§ **WHAT NEEDS TO BE DONE**: Reproduce each line from the records that holds "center".

§ **EXCERPTED DATA**:
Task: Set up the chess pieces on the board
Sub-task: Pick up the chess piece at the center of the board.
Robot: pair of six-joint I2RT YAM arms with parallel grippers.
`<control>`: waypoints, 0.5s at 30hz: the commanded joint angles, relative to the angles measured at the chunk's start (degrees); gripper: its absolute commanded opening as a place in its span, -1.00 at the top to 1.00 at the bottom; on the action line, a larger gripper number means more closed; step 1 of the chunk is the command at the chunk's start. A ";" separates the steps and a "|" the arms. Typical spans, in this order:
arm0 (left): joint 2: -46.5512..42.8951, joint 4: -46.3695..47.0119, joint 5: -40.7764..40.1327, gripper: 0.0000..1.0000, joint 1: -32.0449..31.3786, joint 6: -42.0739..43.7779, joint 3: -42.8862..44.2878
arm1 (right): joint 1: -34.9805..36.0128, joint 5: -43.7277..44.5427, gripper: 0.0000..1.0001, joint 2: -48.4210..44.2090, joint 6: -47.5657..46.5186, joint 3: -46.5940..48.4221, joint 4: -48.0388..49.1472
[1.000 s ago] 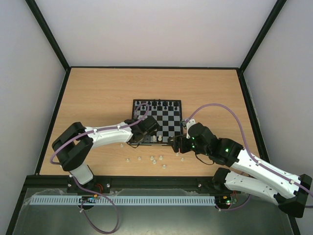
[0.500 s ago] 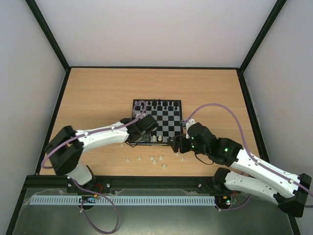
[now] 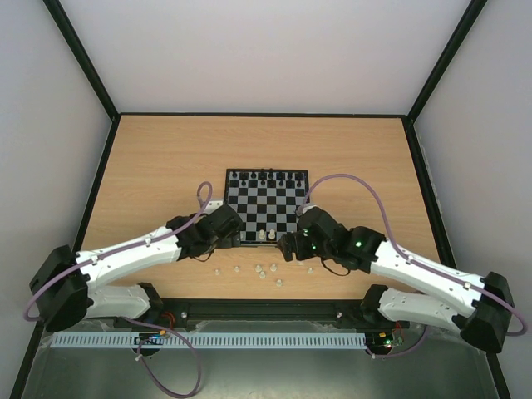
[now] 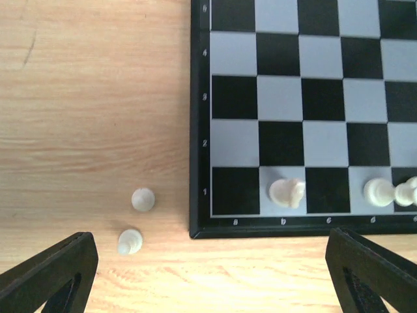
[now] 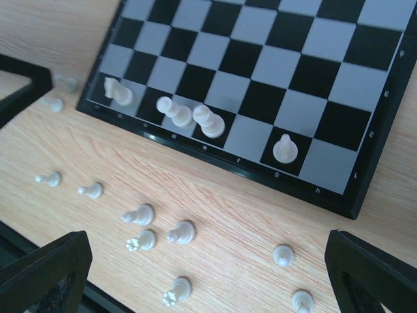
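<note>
The board (image 3: 283,208) lies mid-table with black chess pieces (image 3: 266,175) along its far row. A few white chess pieces (image 3: 266,236) stand on its near row. In the left wrist view a white knight (image 4: 287,192) sits on the board (image 4: 322,98), second square from the corner. My left gripper (image 4: 208,287) is open and empty over bare wood just off the board's near left corner (image 3: 231,241). My right gripper (image 5: 208,287) is open and empty above several loose white pieces (image 5: 181,231) in front of the board (image 5: 260,65).
Two loose white pawns (image 4: 143,199) stand left of the board's corner. More white pieces (image 3: 258,270) are scattered between the board and the table's near edge. A left finger (image 5: 19,85) shows in the right wrist view. The table has black framed edges.
My left gripper opened and pulled back off the board's near left corner toward the near left. My right gripper opened wider and shifted left over the loose pieces.
</note>
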 commanded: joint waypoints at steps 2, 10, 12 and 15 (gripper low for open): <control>-5.35 6.03 1.69 -0.98 0.13 1.50 -4.16 | -0.15 1.28 -0.67 6.44 3.77 1.62 -1.42; -10.39 8.42 2.32 -0.98 0.24 6.77 -6.76 | -0.17 0.25 0.13 15.14 9.96 -0.63 -0.78; -11.40 8.82 2.80 -0.98 0.39 7.85 -7.13 | -0.13 0.45 0.14 16.18 11.29 -1.04 -0.85; -12.08 10.01 4.25 -0.98 0.48 9.32 -7.79 | -0.16 0.47 0.16 17.83 12.18 -1.04 -1.22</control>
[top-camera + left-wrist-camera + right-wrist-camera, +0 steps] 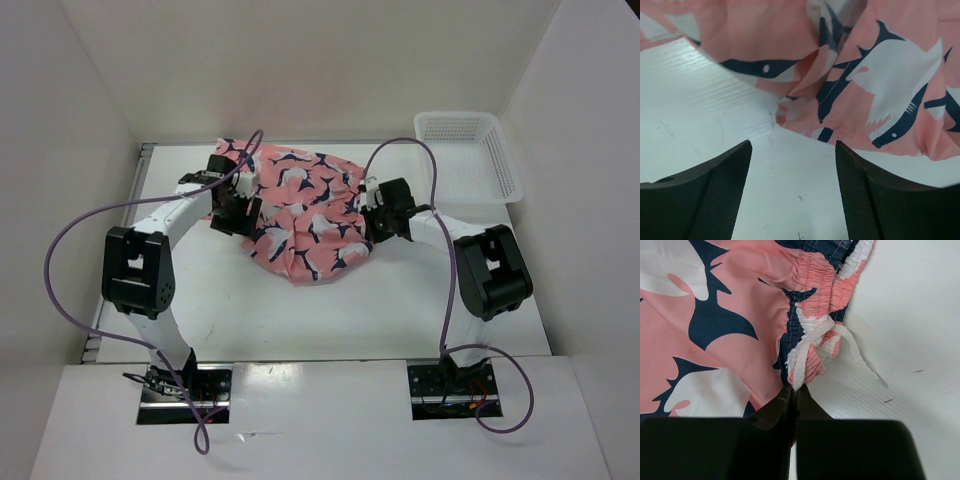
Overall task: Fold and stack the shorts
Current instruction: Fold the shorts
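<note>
"Salmon-pink cloth, navy and white sharks printed all over: are those the shorts (pixel 300 215)? Where do they lie?"

"Yes. They lie in a crumpled heap on the white table (pixel 300 320), toward its far side, between the two arms. They are unfolded, with loose ridges and one lobe sagging toward the near edge."

"And the left gripper (pixel 792 145)?"

"Wide apart. Its wrist view shows both black fingers (pixel 715 195) spread, with bare tabletop between them and no cloth inside. The edge of the shorts lies just beyond the tips. From above, it sits at the heap's left edge."

"The right gripper (pixel 792 395)?"

"Pressed together, no gap showing. The gathered elastic waistband (pixel 810 280) runs down to the very tips, and a fold of it is pinched there. The white drawstring (pixel 845 335) is bunched just above the tips, with one end trailing onto the table to the right."

"So it has hold of the shorts?"

"By the waistband edge, on the heap's right side. How much cloth is inside the tips I cannot tell, because the fingers hide it."

"Anything else on the table?"

"A white plastic mesh basket (pixel 470 150) in the far right corner, well apart from the shorts. Purple cables (pixel 60 260) loop from each arm down to the bases at the near edge."
</note>
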Robot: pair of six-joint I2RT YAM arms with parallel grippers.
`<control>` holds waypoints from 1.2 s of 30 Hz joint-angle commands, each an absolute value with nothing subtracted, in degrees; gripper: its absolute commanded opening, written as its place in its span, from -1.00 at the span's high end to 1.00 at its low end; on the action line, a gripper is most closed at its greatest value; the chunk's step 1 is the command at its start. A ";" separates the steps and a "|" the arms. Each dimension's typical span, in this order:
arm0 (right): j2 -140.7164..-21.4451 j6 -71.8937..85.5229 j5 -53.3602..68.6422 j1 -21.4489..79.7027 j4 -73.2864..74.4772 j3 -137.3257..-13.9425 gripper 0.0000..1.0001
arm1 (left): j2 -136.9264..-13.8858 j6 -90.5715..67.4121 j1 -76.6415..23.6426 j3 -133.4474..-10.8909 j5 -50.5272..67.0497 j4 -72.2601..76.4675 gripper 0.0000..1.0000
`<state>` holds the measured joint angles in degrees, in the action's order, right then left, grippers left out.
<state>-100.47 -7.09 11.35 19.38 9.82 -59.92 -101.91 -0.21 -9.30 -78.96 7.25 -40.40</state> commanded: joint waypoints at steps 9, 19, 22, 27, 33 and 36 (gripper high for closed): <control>-96.50 -8.96 10.72 19.95 7.47 -56.95 1.00 | -105.98 0.00 -9.58 -75.94 13.97 -30.41 -0.63; -95.98 -9.49 10.20 19.95 7.47 -57.48 1.00 | -109.16 0.00 -9.05 -74.79 19.77 -31.73 -0.11; -95.98 -9.49 10.20 19.95 7.47 -56.96 1.00 | -109.78 0.00 -9.05 -74.27 21.43 -33.22 0.29; -95.36 -10.19 10.20 19.95 7.99 -56.95 1.00 | -109.69 0.00 -9.05 -73.21 21.63 -35.77 0.96; -92.03 -13.26 10.90 19.95 13.35 -56.95 1.00 | -100.47 0.00 -3.79 -72.16 11.08 -44.90 1.00; -89.39 -16.07 12.91 19.95 18.34 -56.95 1.00 | -93.80 0.00 -1.32 -70.50 6.34 -51.75 1.00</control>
<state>-94.08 -11.97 11.29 19.38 13.06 -57.30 -101.25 -0.25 -3.60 -71.72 12.53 -43.20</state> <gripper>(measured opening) 0.015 0.008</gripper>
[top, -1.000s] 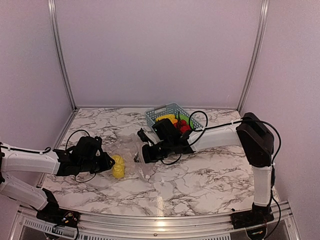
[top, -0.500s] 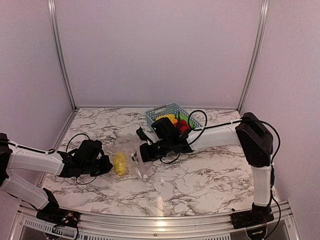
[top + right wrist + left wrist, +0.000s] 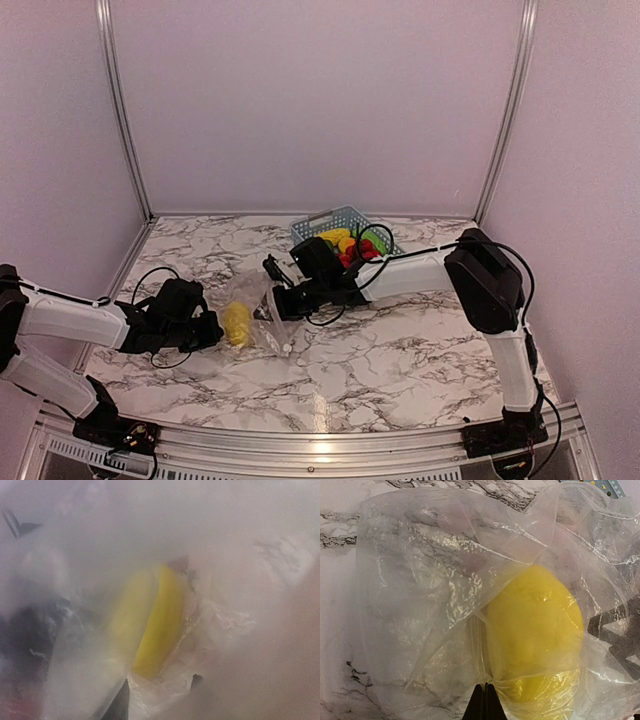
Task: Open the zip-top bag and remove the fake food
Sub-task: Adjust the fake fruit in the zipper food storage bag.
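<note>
The left gripper [image 3: 484, 703] has its jaws clenched tip to tip on a gathered fold of the zip-top bag [image 3: 415, 580]. The film puckers right at the tips and fans out ahead of them, so this looks like an anchoring pinch, meant to hold one end of the bag down while the other arm works. Just beyond those tips and a little to their right, a yellow lemon-like piece [image 3: 535, 625] sits inside the bag with the clear plastic wrapped loosely over it. The right gripper [image 3: 274, 301] comes at the bag from the opposite end, facing the left one, with the yellow piece lying between the two. Its wrist view is fogged by plastic lying against the lens. Only the yellow shape straight ahead and a dark fingertip below it can be made out, so I cannot tell whether its jaws are parted, closed on film, or reaching into the mouth. Behind the right gripper, beside its forearm, the blue-grey lattice basket [image 3: 322, 219] holds yellow, red and green toy produce [image 3: 352, 245]. That suggests it is where removed pieces go, and that the lemon-like piece is the only one visibly left in the bag on the marble table [image 3: 400, 350].
</note>
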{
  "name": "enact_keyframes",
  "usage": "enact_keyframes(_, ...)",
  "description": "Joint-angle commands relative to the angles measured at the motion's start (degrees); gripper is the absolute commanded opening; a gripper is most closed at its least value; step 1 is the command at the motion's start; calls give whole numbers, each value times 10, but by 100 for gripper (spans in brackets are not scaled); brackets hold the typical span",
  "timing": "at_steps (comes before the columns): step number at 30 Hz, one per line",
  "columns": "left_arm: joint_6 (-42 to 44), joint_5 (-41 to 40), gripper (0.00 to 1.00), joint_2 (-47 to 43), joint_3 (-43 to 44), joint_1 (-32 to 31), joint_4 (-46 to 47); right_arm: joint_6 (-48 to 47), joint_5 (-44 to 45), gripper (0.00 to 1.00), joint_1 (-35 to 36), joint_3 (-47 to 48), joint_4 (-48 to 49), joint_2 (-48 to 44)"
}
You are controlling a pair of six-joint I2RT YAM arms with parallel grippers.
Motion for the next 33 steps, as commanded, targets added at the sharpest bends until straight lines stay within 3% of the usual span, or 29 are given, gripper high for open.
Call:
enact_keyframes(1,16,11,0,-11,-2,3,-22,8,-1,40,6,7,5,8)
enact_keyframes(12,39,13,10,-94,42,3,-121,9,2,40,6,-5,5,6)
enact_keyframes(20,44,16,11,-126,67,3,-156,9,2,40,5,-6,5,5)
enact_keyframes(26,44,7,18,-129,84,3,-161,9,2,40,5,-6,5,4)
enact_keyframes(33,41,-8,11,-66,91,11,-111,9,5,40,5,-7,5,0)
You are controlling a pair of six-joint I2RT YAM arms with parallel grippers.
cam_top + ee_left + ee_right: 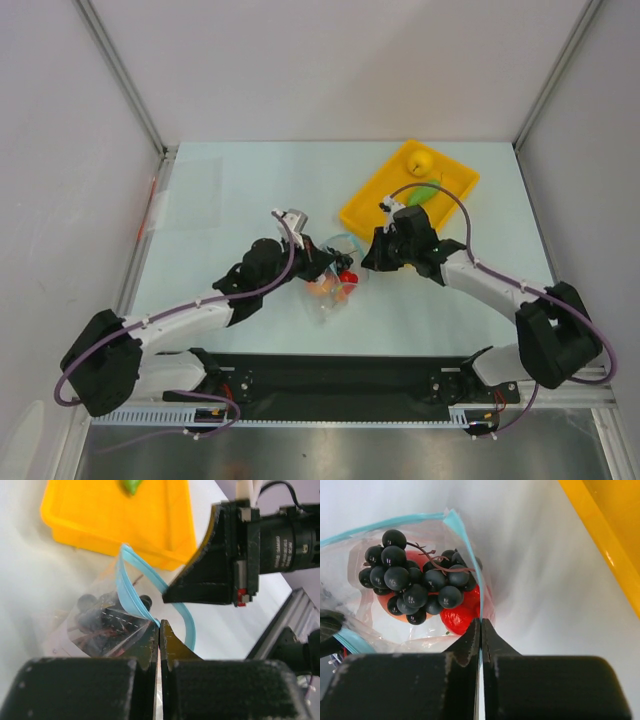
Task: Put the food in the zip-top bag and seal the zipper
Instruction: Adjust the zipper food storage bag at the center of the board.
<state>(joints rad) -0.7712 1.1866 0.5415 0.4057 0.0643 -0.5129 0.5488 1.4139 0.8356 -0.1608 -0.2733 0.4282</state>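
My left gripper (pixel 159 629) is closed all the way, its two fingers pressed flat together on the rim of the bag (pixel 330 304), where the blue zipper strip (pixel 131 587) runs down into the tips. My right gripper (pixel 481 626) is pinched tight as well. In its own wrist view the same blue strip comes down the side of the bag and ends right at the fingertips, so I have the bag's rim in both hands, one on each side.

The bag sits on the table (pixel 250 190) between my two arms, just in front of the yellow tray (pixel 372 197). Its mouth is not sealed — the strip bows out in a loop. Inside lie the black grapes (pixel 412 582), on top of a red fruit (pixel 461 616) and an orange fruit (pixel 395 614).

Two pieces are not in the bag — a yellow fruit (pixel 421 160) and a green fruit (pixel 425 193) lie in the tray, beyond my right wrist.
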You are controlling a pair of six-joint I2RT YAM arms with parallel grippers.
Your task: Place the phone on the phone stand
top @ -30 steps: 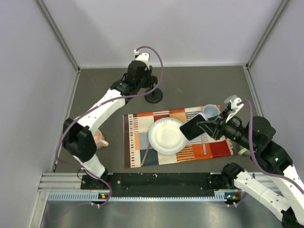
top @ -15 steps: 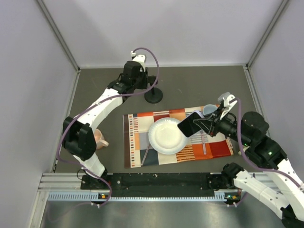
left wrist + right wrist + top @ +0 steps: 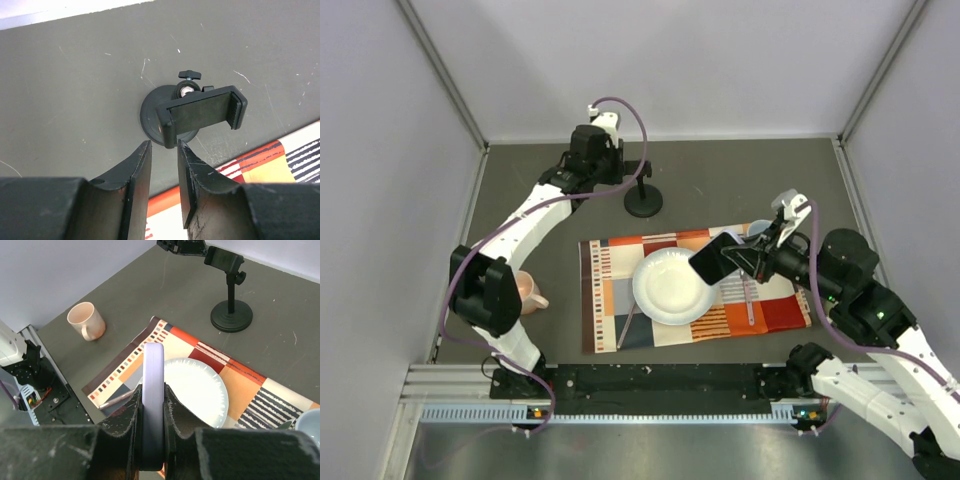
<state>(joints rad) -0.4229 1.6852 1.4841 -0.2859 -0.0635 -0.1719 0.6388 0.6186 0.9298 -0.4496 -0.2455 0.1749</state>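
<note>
While the right gripper (image 3: 738,262) is clamped on the phone (image 3: 710,263), that phone hangs in the air over the three o'clock rim of the white plate (image 3: 665,290). In the right wrist view it shows edge-on, with a jaw pressed flat to each face. The plate lies on a striped placemat (image 3: 610,300). The phone stand (image 3: 643,203) stands upright on the grey table (image 3: 750,175), at eleven o'clock from the plate, just past the placemat's twelve o'clock edge and well apart from the phone. The left gripper (image 3: 164,150) hovers at ten o'clock of the stand, its jaws a narrow gap apart and gripping nothing. In its wrist view the cradle sits just beyond the fingertips at one o'clock. A pink mug (image 3: 530,293) rests at nine o'clock of the placemat
</note>
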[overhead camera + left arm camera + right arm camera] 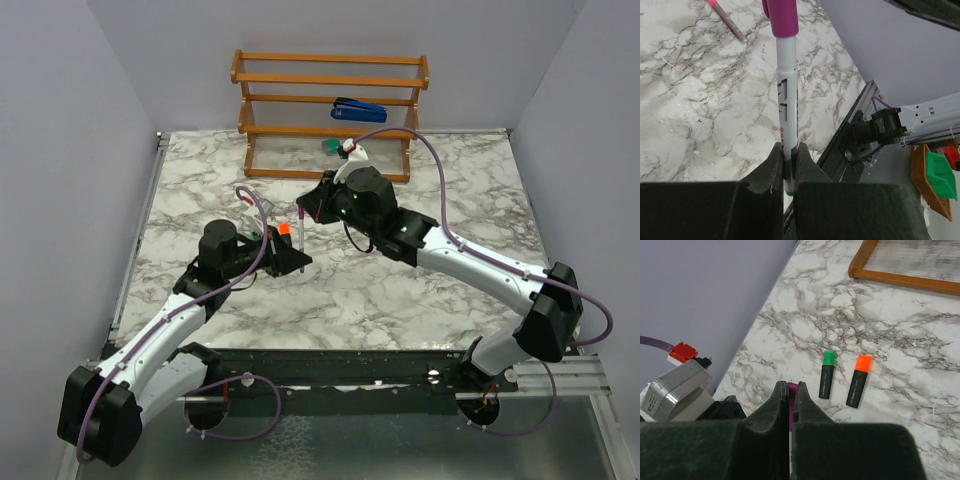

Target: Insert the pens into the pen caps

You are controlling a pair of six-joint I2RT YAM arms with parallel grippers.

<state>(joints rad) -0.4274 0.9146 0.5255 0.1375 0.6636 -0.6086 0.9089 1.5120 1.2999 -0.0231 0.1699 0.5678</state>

§ **SOLUTION FOR THIS PROBLEM**:
Sub-task: Pick up the chess piece at the center of the board.
Instruction: Adjust the zipper food storage bag at the center of the board.

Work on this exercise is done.